Status

Current stateAdopted

Discussion thread: here

JIRA: KAFKA-9960 - Getting issue details... STATUS

Please keep the discussion on the mailing list rather than commenting on the wiki (wiki discussions get unwieldy fast).

Motivation

Metric Reporter plugins have the ability to collect metrics from various Kafka components (broker, connect) and Kafka client libraries (producer, consumer, admin client, streams) and expose/send those metrics to other systems.

However, the current reporter interface does not give much context about the system exposing those metrics. For instance, it is currently difficult to infer which component or library is exposing those metrics: a broker, a connect worker, or a client library running within any of those components.

There are two issues we would like to address:

1. Letting metric reporters know which component is exposing the metrics

The stock metrics reporter implementation – JmxReporter already gets passed some additional context via the JMX prefix (e.g. kafka.server kafka.streams, kafa.admin.client, etc.) at instantiation.
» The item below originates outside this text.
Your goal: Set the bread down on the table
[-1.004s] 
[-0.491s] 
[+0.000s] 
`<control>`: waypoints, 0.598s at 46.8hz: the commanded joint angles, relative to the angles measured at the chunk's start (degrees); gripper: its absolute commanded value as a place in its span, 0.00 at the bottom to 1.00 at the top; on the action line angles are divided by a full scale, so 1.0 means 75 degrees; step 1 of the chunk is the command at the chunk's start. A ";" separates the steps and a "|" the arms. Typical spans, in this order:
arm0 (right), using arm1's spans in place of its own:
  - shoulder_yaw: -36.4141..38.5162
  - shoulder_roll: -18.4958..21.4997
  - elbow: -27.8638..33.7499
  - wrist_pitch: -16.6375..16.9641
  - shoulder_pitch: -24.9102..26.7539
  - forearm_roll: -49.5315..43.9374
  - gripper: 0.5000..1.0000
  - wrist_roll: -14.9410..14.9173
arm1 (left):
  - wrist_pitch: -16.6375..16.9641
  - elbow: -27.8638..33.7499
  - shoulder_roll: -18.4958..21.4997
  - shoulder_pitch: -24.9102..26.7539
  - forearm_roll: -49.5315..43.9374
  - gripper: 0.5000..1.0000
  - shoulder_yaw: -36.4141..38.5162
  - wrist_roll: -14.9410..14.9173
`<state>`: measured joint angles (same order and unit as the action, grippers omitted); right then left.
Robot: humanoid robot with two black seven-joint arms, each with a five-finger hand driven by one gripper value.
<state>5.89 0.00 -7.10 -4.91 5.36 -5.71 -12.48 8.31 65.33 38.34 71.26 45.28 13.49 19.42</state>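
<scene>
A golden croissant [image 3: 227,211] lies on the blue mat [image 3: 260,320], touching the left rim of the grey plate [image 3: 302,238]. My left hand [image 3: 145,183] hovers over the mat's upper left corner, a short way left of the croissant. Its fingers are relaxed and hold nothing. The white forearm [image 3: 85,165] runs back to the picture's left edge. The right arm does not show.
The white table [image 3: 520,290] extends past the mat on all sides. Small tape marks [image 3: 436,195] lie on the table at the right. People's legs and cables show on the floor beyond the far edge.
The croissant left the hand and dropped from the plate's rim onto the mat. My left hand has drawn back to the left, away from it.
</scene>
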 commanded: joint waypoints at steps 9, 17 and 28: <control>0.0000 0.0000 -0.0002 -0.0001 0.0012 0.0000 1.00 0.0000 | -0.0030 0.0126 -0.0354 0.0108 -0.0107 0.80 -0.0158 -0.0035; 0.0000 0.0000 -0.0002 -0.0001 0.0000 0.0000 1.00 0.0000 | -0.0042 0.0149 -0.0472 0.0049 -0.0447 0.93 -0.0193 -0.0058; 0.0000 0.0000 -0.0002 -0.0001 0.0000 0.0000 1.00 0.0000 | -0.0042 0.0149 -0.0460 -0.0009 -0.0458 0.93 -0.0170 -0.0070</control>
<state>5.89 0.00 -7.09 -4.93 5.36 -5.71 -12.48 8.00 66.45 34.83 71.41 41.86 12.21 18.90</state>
However, this information is not available to additional metrics reporters configured at startup.

2. Exposing the context in which those metrics are collected

For client metrics, it is not straightforward for metrics reporter plugins to know which service the client is run in, e.g. for a connect sink task, the metrics reporter configured in the Kafka consumer has no information about connect worker in which it runs.

This makes it impractical to use metrics reporter plugins to correlate all the metrics exposed by a service.
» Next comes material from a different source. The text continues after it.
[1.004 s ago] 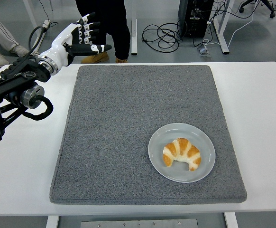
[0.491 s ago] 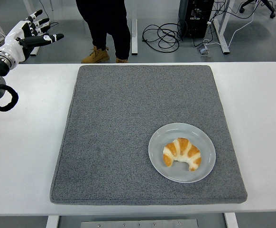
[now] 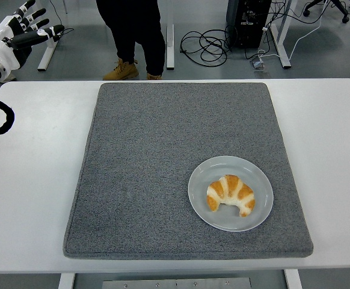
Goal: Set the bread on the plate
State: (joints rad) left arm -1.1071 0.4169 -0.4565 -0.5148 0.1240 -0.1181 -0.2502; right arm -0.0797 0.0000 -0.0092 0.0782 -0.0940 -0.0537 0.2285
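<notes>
The bread, a crescent-shaped roll with golden-brown and pale bands, lies on the plate, a little right of the plate's middle, its open curve turned toward the near edge of the worktop. The plate is round and pale grey, and it sits on a grey mat near the mat's near-right corner, wholly inside the mat's border. The mat covers most of the white worktop, leaving bare strips along the left and right edges.

The left hand is at the far-left corner, raised beyond the worktop's far edge, well apart from the plate. Its white fingers are spread wide and hold nothing.

Beyond the far edge, a person's dark trouser legs and tan boots stand on the floor. Black cables lie coiled to the right of them, beside a dark computer case.

No brand, label or writing can be read on the bread, plate or mat.
</notes>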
For Kafka brokers, we currently resort to various workarounds to get the broker id (the config is manipulated before passed to the metrics reporter) or cluster id (only accessible via ClusterResourceListener).

Some of that information is valuable to expose in metrics and it would be useful to have a consistent mechanism to provide this context to metrics reporters.


To address those issues, we propose to add a mechanism to pass additional metadata to metrics reporters, so they can properly infer the context in which metrics are registered and which component exposes them.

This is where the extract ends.